Re: New Chain for : Does Cassandra use vector clocks

2011-02-24 Thread Dave Revell
>Time stamps are not used for conflict resolution - unless is is part of the
application logic!!!

This is false. In fact, the main reason Cassandra keeps timestamps is to do
conflict resolution. If there is a conflict between two replicas, when doing
a read or a repair, then the highest timestamp always wins.

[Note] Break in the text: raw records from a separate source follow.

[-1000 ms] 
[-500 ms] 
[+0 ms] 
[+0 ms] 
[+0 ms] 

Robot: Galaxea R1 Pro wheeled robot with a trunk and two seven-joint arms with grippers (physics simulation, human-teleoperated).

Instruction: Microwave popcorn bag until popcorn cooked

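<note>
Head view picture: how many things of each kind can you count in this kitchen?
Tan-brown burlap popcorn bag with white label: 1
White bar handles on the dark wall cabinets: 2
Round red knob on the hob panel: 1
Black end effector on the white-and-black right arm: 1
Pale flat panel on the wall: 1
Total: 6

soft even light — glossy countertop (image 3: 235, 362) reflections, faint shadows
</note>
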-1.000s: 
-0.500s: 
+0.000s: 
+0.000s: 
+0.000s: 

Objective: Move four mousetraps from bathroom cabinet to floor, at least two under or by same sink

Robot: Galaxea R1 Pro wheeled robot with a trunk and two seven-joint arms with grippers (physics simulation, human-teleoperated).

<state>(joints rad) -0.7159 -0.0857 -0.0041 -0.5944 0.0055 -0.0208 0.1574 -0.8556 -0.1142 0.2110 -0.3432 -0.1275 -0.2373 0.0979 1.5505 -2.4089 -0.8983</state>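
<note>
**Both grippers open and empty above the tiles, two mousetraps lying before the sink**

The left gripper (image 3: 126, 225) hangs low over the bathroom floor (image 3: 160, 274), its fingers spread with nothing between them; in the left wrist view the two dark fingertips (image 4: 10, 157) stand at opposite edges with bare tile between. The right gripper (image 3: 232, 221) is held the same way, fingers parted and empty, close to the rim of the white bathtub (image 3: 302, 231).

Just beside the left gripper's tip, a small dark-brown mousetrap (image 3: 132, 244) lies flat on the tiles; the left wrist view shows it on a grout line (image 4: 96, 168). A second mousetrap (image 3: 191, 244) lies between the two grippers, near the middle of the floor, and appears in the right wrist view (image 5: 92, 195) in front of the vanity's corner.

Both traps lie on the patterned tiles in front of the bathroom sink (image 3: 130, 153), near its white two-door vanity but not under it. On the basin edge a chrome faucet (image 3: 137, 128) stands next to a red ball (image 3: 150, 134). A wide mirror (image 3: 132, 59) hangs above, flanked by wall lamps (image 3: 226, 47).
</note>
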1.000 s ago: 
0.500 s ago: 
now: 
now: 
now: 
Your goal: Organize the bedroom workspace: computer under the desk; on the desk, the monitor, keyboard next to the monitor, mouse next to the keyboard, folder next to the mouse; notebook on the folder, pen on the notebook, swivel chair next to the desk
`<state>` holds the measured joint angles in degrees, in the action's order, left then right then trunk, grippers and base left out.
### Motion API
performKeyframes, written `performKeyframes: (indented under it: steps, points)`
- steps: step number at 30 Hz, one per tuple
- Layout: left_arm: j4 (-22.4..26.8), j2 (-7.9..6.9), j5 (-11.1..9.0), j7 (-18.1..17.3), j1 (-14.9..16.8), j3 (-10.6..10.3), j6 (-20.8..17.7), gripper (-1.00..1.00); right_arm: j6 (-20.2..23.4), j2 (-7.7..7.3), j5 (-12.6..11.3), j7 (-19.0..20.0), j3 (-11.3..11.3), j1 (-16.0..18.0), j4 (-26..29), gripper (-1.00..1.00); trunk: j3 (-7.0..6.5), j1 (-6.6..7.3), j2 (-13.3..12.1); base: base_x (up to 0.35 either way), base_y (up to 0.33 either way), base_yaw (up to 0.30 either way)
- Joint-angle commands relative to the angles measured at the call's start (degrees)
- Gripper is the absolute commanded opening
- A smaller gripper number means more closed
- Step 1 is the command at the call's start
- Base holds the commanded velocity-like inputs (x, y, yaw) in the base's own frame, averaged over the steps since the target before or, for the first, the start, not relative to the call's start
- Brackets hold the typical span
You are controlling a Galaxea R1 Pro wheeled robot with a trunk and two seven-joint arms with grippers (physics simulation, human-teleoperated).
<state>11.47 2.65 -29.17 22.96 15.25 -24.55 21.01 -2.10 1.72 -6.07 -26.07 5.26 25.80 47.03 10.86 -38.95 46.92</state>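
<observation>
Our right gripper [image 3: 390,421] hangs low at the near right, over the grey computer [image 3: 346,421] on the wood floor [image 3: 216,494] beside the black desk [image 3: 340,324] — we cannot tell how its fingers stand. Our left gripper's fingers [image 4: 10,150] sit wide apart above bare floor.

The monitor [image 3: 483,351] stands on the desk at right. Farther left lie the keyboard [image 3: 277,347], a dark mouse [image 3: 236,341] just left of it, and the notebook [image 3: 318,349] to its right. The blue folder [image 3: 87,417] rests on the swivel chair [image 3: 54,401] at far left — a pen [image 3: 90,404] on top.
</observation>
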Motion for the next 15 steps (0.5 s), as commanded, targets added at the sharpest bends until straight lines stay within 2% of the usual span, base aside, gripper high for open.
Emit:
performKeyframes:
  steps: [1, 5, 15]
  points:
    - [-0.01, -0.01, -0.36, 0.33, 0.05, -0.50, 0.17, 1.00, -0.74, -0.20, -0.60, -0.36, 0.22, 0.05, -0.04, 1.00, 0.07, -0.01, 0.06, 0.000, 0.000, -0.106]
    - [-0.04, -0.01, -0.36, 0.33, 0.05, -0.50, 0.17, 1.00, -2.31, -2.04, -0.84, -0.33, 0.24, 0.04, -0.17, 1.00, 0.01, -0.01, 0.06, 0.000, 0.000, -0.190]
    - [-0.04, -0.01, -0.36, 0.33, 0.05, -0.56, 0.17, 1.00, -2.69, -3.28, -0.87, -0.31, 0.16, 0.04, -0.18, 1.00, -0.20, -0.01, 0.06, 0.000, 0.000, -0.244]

Example: say your replication factor is 5. So if you read at CL ALL, you
will ask 5 replicas for their value. If the value from only one of these
replicas has a timestamp that is newer than all the rest, this is the value
that will be retruned to the client. There is no "voting" scheme where the
most common value wins, the conflict resolution is based ONLY on the most
recent timestamp.

(irrelevant aside: in the above example, read repair would occur at the end,
after the different values were detected by the coordinating server)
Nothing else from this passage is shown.